**WORK REQUEST**
From the material below, return exactly the lines starting at the one that holds "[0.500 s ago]" and ending at the one that holds "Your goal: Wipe". Pictures stay out of the answer.

**PROVIDED MATERIAL**
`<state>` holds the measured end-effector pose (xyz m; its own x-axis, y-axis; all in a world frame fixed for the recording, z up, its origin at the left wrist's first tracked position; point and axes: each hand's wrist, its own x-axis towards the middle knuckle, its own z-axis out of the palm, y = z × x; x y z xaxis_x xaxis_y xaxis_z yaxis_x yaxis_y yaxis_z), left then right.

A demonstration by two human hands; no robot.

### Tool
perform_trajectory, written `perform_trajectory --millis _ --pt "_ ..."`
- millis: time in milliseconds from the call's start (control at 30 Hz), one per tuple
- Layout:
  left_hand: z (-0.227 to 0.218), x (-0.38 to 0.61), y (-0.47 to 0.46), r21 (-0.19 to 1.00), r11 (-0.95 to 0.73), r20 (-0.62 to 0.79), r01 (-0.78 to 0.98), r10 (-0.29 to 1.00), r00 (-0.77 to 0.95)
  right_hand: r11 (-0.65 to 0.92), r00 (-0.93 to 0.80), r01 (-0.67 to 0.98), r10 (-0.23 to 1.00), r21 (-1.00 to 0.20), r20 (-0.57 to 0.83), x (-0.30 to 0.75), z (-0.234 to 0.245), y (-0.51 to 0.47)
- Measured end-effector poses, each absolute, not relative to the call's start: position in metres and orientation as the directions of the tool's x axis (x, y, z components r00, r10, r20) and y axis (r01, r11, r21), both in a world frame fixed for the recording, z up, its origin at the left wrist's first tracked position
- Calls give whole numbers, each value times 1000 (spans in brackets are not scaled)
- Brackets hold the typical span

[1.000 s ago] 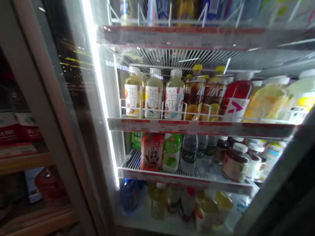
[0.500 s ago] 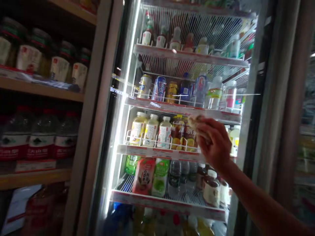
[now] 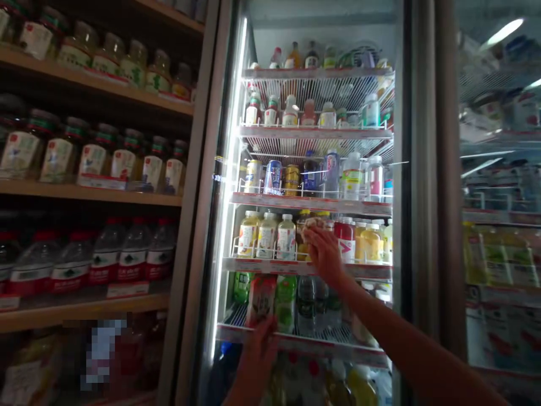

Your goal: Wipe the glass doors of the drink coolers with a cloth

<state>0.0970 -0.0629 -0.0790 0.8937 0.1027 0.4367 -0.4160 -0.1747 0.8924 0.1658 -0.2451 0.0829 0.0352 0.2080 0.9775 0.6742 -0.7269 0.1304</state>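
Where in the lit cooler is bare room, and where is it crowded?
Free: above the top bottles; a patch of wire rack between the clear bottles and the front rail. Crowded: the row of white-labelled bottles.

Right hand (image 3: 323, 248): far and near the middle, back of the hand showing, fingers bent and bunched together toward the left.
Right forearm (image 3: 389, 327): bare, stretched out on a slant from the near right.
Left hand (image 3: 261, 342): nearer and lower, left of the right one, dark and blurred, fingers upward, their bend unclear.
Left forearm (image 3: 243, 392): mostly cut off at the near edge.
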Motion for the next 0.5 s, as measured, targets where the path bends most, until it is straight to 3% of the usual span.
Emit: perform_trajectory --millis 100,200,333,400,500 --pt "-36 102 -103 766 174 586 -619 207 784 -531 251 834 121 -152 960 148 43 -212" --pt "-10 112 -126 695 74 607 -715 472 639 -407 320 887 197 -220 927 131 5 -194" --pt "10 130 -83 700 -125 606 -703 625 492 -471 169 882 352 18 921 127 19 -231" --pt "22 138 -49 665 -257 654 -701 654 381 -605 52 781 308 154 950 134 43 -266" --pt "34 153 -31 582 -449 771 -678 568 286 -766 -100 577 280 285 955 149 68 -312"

**RESPONSE**
[0.500 s ago] 
[now] 

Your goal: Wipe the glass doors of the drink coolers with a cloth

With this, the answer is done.